• Your goal
Where does the word "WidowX" occur in the entries below? Copy every line that has it.

• Data provided
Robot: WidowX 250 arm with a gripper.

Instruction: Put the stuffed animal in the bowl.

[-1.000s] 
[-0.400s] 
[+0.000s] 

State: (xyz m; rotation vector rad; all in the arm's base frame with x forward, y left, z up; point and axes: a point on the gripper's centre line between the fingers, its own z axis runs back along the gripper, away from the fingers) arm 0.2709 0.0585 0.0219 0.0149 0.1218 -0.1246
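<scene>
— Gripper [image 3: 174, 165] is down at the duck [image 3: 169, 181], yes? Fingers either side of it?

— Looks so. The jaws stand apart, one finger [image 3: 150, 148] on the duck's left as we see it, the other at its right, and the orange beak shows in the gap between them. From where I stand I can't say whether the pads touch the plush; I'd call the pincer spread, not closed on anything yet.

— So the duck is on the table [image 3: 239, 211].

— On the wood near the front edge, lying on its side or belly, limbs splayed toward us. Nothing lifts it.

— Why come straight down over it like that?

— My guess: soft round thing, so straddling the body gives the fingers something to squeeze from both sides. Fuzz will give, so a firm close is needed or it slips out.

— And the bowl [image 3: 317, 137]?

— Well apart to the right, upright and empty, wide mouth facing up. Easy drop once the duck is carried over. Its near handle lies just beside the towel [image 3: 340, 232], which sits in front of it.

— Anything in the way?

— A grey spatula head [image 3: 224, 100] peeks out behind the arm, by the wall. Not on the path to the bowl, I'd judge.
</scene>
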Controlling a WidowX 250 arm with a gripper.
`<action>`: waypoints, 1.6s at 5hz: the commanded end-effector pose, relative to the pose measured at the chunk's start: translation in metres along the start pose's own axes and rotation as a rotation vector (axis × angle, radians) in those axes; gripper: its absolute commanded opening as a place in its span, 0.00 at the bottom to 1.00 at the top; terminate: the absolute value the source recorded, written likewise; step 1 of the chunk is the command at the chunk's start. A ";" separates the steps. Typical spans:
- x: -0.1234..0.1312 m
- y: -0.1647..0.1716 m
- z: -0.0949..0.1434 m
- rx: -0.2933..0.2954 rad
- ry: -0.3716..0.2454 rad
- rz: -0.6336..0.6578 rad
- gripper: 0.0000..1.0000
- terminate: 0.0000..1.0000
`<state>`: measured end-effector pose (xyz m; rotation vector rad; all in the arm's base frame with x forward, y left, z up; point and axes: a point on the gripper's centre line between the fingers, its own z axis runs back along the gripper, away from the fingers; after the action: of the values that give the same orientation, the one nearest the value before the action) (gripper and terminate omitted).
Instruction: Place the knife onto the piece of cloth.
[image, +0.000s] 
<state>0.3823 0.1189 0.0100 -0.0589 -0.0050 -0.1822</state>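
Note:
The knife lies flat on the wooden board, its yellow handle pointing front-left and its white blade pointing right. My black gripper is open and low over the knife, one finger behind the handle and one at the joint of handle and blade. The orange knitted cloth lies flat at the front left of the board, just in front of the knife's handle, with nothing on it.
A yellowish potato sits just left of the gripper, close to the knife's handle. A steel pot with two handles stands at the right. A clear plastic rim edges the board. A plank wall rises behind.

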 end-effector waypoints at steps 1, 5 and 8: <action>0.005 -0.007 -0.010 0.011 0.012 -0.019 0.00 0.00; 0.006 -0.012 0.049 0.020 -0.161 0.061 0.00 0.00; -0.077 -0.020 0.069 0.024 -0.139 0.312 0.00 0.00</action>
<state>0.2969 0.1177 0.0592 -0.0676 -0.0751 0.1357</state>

• Task output
Robot: WidowX 250 arm with a gripper.
Controlling a WidowX 250 arm with a gripper.

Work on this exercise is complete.